:: Exercise description ::
Return every line of the data below word for word, including the punctuation.

========================================================================

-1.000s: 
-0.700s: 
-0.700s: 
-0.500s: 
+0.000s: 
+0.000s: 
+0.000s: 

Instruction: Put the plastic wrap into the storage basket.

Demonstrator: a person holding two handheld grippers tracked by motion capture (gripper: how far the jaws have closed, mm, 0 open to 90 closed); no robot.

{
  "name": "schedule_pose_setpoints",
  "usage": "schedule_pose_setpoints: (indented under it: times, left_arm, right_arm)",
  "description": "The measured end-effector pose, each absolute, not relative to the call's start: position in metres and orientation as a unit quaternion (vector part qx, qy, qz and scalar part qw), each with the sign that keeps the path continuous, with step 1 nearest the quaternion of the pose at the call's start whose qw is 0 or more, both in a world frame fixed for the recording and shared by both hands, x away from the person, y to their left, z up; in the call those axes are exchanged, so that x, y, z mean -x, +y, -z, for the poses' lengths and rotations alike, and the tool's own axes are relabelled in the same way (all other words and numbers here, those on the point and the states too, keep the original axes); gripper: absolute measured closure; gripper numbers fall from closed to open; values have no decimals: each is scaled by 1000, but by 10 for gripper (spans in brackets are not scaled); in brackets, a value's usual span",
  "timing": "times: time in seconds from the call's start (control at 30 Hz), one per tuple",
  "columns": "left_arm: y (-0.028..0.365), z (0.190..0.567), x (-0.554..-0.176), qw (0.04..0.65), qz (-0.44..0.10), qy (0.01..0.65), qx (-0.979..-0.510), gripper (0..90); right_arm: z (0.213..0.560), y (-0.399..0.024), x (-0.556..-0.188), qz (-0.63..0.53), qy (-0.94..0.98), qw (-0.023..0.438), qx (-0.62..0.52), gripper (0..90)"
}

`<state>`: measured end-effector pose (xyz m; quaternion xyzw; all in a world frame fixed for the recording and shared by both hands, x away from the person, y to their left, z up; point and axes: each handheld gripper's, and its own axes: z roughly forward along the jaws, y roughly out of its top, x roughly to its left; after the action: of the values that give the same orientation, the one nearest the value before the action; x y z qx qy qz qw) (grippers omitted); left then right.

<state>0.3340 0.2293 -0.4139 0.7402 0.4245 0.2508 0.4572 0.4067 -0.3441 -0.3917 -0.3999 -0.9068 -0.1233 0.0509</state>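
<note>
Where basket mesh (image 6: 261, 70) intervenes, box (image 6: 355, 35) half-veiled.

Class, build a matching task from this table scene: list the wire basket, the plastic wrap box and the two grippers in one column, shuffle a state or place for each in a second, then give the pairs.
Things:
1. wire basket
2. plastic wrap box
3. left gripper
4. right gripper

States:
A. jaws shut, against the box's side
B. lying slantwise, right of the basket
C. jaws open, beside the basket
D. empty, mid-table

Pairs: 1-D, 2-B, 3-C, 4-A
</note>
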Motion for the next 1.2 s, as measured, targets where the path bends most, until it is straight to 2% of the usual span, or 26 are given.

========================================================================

:: Solution for this problem ::
-1.000s: 
-0.700s: 
-0.700s: 
-0.500s: 
+0.000s: 
+0.000s: 
+0.000s: 

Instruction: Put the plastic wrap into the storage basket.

Demonstrator: a person holding two handheld grippers tracked by motion capture (gripper: how far the jaws have closed, mm, 0 open to 90 closed); no robot.

{
  "name": "schedule_pose_setpoints",
  "usage": "schedule_pose_setpoints: (indented under it: times, left_arm, right_arm)",
  "description": "The measured end-effector pose, each absolute, not relative to the call's start: position in metres and orientation as a unit quaternion (vector part qx, qy, qz and scalar part qw), each with the sign that keeps the path continuous, with step 1 nearest the quaternion of the pose at the call's start whose qw is 0 or more, both in a world frame fixed for the recording and shared by both hands, x away from the person, y to their left, z up; in the call those axes are exchanged, so that x, y, z mean -x, +y, -z, for the poses' lengths and rotations alike, and the tool's own axes are relabelled in the same way (all other words and numbers here, those on the point and the states too, keep the original axes); gripper: absolute measured closure; gripper numbers fall from closed to open; values have no decimals: each is scaled by 1000, but by 10 for gripper (spans in brackets are not scaled); in brackets, a value's usual span",
  "timing": "times: time in seconds from the call's start (control at 30 Hz), one per tuple",
  "columns": "left_arm: y (-0.028..0.365), z (0.190..0.567), x (-0.554..-0.176), qw (0.04..0.65), qz (-0.44..0.10), qy (0.01..0.65), qx (-0.979..-0.510), gripper (0..90); right_arm: z (0.213..0.560), y (-0.399..0.024), x (-0.556..-0.188), qz (-0.63..0.53), qy (-0.94..0.98), qw (-0.023..0.438), qx (-0.62..0.52), gripper (0..90)"
}

`<state>`: measured end-effector pose (xyz m; quaternion xyzw; all in a world frame fixed for the recording and shared by both hands, x away from the person, y to their left, z up; point and axes: each handheld gripper's, and its own axes: z roughly forward along the jaws, y roughly out of its top, x roughly to its left; after the action: of the values that give the same orientation, the one nearest the value before the action; x y z qx qy qz qw) (grippers omitted); left then right.

<state>0.3340 0.2293 -0.4139 0.7402 0.4245 0.2508 0.4572 0.4067 -0.3441 -0.3917 -0.3999 -0.9068 -0.1233 0.0509</state>
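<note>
Where basket mesh (image 6: 261, 70) intervenes, box (image 6: 355, 35) half-veiled.

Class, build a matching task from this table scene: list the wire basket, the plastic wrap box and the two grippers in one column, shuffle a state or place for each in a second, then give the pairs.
Things:
1. wire basket
2. plastic wrap box
3. left gripper
4. right gripper

States:
A. jaws shut, against the box's side
B. lying slantwise, right of the basket
C. jaws open, beside the basket
D. empty, mid-table

Pairs: 1-D, 2-B, 3-C, 4-A
</note>
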Motion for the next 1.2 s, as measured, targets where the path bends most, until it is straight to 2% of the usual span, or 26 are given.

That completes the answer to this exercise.